* _REQUIRED ACTION_:
Every line of the material below that contains the string "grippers" must appear in the answer.

* _SOURCE MATERIAL_:
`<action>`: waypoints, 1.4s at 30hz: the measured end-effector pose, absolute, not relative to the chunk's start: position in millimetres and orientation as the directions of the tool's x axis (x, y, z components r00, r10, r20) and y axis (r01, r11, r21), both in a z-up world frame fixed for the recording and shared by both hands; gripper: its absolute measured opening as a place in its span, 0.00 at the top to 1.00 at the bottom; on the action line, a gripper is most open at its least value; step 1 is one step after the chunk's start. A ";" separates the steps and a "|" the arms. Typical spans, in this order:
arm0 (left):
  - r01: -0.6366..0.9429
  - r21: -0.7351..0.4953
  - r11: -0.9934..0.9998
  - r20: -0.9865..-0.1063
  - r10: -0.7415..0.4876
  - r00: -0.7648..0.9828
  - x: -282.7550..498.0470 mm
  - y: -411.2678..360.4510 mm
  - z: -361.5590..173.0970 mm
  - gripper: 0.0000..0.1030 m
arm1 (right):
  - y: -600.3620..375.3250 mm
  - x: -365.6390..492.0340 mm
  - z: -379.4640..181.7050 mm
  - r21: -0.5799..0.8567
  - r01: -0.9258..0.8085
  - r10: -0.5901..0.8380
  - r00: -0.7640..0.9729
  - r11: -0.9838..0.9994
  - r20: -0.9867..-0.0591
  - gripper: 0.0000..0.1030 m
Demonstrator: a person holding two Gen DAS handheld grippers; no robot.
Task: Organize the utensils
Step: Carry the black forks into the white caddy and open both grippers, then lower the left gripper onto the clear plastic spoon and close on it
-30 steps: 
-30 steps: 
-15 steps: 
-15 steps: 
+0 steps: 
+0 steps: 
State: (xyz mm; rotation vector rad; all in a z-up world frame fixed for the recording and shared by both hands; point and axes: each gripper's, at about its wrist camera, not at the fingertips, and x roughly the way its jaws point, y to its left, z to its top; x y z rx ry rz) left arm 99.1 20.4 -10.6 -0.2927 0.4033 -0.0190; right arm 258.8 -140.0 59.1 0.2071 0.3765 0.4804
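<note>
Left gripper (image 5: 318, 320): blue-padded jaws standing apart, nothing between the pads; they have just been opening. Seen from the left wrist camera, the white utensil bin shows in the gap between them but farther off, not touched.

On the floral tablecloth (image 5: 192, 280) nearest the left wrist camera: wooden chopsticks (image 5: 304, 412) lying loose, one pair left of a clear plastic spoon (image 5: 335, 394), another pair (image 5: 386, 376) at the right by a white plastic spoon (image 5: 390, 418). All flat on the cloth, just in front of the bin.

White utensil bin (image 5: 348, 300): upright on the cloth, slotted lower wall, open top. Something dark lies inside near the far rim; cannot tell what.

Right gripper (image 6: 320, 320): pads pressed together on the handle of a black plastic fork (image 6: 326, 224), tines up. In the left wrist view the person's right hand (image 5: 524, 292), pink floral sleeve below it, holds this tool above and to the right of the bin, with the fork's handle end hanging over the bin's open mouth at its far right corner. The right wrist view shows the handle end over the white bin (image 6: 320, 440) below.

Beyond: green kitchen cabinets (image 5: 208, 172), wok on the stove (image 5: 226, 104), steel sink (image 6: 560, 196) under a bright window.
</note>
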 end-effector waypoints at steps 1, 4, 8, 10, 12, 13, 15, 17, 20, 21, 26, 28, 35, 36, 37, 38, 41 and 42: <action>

* _EXERCISE SOLUTION_:
Demonstrator: a person holding two Gen DAS handheld grippers; no robot.
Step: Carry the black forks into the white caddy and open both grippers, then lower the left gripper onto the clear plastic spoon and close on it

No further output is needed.